Self-Managed Deployments

Overview

Self-Managed Materialize deployments on Kubernetes consist of several layers of components that work together to provide a fully functional database environment. Understanding these components and how they interact is essential for deploying, managing, and troubleshooting your Self-Managed Materialize.

This page provides an overview of the core architectural components in a Self-Managed deployment, from the infrastructure level (Helm chart) down to the application level (clusters and replicas).

Architecture layers

A Self-Managed Materialize deployment is organized into the following layers:

Layer Component Description
Infrastructure Helm Chart Package manager component that bootstraps the Kubernetes deployment
Orchestration Materialize Operator Kubernetes operator that manages Materialize instances
Database Materialize Instance The Materialize database instance itself
Compute Clusters and Replicas Isolated compute resources for workloads

Helm chart

The Helm chart is the entry point for deploying Materialize in a self-managed Kubernetes environment. It serves as a package manager component that defines and deploys the Materialize Operator.

Working with the Helm chart

You interact with the Helm chart through standard Helm commands. For example:

  • To add the Materialize Helm chart repository:

    helm repo add materialize https://materializeinc.github.io/materialize
    
  • To update the repository index:

    helm repo update materialize
    
  • To install the Materialize Helm chart and deploy the Materialize Operator and other resources:

    helm install materialize materialize/materialize-operator
    
  • To upgrade the the Materialize Helm chart (and the Materialize Operator and other resources):

    helm upgrade materialize materialize/materialize-operator
    
  • To uninstall the Helm chart (and the Materialize Operator and other resources):

    helm uninstall materialize
    

What gets installed

helm install materialize materialize/materialize-operator

When you install the the Materialize Helm Chart, it:

  • Deploys the Materialize Operator as a Kubernetes deployment.
  • Creates necessary cluster-wide resources (CRDs, RBAC roles, service accounts).
  • Configures operator settings and permissions.

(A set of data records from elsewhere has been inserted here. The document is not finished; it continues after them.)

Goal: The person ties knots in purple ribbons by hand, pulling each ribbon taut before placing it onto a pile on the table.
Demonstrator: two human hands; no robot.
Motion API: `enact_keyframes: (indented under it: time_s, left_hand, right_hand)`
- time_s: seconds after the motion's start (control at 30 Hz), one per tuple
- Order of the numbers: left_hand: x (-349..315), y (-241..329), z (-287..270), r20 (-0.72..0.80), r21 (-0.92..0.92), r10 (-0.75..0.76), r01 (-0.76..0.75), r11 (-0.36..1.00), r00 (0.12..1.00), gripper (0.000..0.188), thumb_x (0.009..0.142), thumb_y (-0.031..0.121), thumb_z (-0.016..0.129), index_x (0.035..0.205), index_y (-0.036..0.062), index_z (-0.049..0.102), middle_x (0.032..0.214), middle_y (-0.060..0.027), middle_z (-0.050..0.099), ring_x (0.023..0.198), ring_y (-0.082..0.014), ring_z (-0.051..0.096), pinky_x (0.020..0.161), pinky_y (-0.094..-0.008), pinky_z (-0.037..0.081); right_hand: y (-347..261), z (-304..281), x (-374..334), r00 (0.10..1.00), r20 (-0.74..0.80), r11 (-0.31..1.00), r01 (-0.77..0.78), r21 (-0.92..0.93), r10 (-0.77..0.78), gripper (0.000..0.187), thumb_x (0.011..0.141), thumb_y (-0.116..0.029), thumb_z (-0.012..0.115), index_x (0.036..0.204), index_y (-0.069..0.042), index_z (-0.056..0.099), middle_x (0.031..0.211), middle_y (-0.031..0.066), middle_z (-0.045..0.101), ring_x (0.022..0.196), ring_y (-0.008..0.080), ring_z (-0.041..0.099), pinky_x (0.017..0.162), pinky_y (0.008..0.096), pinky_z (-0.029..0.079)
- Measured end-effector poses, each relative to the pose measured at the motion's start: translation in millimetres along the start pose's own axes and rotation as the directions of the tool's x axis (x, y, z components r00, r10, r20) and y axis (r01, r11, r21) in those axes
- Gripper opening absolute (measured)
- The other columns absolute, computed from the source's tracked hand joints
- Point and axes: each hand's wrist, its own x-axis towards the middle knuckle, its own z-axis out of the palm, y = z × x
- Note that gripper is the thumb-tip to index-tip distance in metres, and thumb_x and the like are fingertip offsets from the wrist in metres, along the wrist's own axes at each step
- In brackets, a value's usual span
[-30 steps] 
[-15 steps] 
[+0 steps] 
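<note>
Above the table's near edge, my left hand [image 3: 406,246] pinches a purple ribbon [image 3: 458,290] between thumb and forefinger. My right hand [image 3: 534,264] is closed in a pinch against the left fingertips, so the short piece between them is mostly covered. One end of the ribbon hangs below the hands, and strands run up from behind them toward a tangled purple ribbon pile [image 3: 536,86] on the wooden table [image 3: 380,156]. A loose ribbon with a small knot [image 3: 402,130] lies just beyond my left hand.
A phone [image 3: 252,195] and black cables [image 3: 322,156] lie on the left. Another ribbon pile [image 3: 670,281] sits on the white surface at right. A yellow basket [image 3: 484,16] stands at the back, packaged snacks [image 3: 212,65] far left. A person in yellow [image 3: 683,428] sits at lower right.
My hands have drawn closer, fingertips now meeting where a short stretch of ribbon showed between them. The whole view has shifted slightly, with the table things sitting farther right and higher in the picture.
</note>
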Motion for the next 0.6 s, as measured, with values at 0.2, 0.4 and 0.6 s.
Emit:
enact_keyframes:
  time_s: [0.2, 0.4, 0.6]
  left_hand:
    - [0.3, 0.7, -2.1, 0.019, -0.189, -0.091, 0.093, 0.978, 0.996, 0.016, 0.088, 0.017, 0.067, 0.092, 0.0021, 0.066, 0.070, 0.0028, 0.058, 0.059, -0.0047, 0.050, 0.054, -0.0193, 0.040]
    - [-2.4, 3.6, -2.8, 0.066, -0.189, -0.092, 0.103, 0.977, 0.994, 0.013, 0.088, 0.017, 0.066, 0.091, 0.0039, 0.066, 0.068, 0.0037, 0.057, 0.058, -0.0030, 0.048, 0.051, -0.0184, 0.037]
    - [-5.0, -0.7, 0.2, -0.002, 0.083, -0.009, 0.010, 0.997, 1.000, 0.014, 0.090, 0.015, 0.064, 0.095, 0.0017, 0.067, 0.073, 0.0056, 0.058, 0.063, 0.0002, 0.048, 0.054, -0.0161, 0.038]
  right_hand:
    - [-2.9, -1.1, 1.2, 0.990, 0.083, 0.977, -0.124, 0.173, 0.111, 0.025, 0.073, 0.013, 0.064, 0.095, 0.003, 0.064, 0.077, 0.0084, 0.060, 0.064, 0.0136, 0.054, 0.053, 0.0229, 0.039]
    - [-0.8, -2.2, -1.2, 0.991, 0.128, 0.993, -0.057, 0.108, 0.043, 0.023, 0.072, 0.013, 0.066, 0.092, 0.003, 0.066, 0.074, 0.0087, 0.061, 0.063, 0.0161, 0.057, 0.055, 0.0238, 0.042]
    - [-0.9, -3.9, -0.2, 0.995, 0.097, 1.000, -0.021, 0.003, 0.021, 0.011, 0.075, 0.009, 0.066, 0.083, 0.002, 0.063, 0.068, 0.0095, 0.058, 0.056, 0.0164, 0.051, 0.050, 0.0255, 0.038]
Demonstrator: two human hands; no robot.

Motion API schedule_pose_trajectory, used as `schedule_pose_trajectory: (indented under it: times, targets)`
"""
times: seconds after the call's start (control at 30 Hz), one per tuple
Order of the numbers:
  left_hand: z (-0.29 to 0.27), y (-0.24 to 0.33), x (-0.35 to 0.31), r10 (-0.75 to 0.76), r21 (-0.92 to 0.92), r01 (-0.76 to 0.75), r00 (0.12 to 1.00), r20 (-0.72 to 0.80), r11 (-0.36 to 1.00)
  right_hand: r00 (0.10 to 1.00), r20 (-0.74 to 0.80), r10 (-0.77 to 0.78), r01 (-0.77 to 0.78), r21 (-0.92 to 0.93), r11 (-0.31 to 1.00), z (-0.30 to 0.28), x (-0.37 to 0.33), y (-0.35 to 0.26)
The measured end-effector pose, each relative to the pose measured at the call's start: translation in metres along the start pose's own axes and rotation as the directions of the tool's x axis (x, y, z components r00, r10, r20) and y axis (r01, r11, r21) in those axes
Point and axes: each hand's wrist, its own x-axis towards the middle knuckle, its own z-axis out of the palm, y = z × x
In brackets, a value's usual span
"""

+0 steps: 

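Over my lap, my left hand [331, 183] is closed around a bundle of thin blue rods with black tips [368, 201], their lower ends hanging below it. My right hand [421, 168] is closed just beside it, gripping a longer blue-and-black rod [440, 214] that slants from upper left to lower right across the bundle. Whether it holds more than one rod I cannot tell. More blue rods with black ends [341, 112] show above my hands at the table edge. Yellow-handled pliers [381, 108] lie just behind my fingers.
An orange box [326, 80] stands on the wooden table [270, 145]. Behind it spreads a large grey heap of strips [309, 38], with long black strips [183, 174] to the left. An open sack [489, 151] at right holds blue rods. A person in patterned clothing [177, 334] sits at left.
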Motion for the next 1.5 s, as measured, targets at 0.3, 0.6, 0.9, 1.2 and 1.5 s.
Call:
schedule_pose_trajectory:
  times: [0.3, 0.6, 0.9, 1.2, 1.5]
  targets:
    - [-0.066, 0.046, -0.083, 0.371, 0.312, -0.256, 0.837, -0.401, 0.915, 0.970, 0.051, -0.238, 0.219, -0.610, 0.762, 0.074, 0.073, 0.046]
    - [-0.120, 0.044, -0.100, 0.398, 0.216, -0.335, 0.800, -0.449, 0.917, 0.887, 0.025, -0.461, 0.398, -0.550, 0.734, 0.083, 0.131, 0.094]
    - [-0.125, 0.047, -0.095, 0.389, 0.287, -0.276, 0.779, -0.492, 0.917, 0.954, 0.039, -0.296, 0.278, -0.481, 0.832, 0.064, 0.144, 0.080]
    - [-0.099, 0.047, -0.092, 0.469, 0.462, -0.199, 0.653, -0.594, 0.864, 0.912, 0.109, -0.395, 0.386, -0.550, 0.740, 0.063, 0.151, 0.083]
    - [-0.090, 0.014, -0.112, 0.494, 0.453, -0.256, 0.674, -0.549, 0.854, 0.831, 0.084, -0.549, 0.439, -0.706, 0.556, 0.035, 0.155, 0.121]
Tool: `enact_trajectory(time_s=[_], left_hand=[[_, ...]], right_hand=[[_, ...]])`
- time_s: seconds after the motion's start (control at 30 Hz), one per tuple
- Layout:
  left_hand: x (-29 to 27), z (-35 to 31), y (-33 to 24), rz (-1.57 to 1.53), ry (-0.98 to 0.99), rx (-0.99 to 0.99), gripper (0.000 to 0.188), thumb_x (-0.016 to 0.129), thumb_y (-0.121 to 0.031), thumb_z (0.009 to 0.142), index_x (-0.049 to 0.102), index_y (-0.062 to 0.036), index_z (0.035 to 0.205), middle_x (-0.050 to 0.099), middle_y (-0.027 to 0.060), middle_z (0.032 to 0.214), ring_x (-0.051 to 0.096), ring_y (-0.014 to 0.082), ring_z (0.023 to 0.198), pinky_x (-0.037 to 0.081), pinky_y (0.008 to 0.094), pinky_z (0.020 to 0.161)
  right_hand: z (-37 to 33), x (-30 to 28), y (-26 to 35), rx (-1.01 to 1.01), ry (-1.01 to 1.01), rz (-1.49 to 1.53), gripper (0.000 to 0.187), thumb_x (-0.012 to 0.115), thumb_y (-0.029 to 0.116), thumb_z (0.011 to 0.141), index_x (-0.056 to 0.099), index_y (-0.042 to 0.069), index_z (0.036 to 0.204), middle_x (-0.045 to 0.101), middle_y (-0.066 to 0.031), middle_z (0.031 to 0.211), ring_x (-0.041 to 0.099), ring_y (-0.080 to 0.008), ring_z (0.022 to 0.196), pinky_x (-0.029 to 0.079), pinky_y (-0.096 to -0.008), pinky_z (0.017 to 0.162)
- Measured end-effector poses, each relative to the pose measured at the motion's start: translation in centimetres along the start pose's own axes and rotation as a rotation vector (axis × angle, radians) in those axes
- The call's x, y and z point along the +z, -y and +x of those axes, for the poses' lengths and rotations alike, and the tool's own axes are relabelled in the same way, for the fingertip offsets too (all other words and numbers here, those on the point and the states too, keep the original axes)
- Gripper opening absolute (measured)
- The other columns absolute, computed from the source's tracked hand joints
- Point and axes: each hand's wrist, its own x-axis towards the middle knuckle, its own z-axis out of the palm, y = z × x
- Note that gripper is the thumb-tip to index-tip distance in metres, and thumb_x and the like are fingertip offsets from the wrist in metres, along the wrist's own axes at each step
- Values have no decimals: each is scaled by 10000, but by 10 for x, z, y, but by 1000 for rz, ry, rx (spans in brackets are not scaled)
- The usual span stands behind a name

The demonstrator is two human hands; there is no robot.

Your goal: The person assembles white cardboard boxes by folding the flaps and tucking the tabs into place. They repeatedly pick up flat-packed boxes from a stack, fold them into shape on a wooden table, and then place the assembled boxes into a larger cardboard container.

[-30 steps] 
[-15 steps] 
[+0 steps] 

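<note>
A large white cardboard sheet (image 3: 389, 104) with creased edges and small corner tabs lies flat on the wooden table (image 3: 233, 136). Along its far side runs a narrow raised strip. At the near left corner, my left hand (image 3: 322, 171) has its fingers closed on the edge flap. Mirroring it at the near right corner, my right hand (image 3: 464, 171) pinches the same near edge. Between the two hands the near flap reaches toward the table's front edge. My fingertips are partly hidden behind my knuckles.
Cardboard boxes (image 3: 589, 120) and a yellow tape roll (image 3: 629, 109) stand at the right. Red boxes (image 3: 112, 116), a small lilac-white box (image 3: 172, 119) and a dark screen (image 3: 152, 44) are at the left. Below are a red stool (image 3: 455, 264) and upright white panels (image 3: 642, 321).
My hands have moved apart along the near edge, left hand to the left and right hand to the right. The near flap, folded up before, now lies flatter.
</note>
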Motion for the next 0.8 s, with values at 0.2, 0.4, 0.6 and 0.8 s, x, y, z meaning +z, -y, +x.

Once installed, the Materialize Operator handles the deployment and management of Materialize instances.

Materialize Operator

The Materialize Operator (implemented as orchestratord) is a Kubernetes operator that automates the deployment and lifecycle management of Materialize instances. It implements the Kubernetes operator pattern to extend Kubernetes with domain-specific knowledge about Materialize.

Managed resources

The operator watches for Materialize custom resources and creates/manages all the Kubernetes resources required to run a Materialize instance, including:

  • Namespaces: Isolated Kubernetes namespaces for each instance
  • Services: Network services for connecting to Materialize
  • Network Policies: Network isolation and security rules
  • Certificates: TLS certificates for secure connections
  • ConfigMaps and Secrets: Configuration and sensitive data
  • Deployments: These support the balancerd and console pod used as the ingress layer for Materialize.
  • StatefulSets: environmentd and clusterd which are the database control plane and compute resources respectively.

Configuration

For configuration options for the Materialize Operator, see the Materialize Operator Configuration page.

Materialize Instance

A Materialize instance is the actual database that you connect to and interact with. Each instance is an isolated Materialize deployment with its own data, configuration, and compute resources.

Components

When you create a Materialize instance, the operator deploys three core components as Kubernetes resources:

  • environmentd: The main database control plane, deployed as a StatefulSet.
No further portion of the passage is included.